Date: Tue, 22 Apr 2008 18:49:02 +0100 [thread overview]
Message-ID: <20080422174901.GA7261@csn.ul.ie> (raw)
In-Reply-To: <1208884215.5534.57.camel@localhost>
On (22/04/08 13:10), Lee Schermerhorn didst pronounce:
> > > <SNIP>
> > >
> > > --i.e., the first that satisfies any nodemask
> > > constraint. I renamed 'dummy' to 'zone', ignore the return value and
> > > use: newnid = zone->node. [I guess I could use zonelist_node_idx(zr
> > > -1) as well.]
> >
> > zr - 1 would be vunerable to the iterator implementation changing.
>
> Ah, good point.

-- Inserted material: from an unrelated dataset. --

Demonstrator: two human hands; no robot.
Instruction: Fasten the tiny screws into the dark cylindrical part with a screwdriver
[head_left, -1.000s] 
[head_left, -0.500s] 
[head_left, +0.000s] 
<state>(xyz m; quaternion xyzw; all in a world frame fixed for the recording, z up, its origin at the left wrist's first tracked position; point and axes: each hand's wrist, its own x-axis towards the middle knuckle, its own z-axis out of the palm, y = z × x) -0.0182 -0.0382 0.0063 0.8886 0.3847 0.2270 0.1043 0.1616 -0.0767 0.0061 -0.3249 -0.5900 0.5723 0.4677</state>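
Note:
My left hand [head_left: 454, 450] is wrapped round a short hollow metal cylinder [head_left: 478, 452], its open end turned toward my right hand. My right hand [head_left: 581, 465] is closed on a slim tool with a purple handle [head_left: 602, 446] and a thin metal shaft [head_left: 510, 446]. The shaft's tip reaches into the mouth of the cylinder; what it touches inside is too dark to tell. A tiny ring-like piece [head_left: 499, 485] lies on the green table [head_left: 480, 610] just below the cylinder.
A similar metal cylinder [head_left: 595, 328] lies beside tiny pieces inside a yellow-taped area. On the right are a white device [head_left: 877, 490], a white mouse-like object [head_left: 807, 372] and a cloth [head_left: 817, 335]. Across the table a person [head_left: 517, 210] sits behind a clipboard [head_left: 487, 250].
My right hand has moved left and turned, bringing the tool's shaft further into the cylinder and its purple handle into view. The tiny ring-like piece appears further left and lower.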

Shouldn't peek under the covers like that.
>
> >
> > > This results in page migration to the expected node.
> > >
> >
> > This use of zone instead of the zoneref cursor should be made throughout.
> >
> > > Anyway, after discovering this, I checked other usages of
> > > first_zones_zonelist() outside of the iterator macros, and I THINK they
> > > might be making the same mistake?
> > >
> >
> > Yes, you're right.
> >
> > > Here's a patch that "fixes" these. Do you agree? Or am I
> > > misunderstanding this area [again!]?
> > >
> >
> > No, I screwed up with the use of cursors and didn't get caught for it as
> > the effect would be very difficult to spot normally. I extended your patch
> > slightly below to catch the other callers. Can you take a read-through please?
>
> OK. Looks good. I see I missed one case.
>
> A suggestion. How about enhancing the comment [maybe a kernel doc
> block?] on first_zones_zonelist() to explain that it returns the zone
> via the zone parameter and that the return value is a cursor for
> iterators? Perhaps similarly for next_zones_zonelist() in mmzone.c?
>
> Or would you like me to take a cut at this?
>
That's a good suggestion. How about the following?
=======
Subject: [PATCH] fix off-by-one usage of first_zones_zonelist()
Against: 2.6.25-mm1
The return value of first_zones_zonelist() is actually the zoneref
AFTER the "requested zone"--i.e., the first zone in the zonelist
that satisfies any nodemask constraint. The "requested zone" is
returned via the @zone parameter. The returned zoneref is intended
to be passed to next_zones_zonelist() on subsequent iterations.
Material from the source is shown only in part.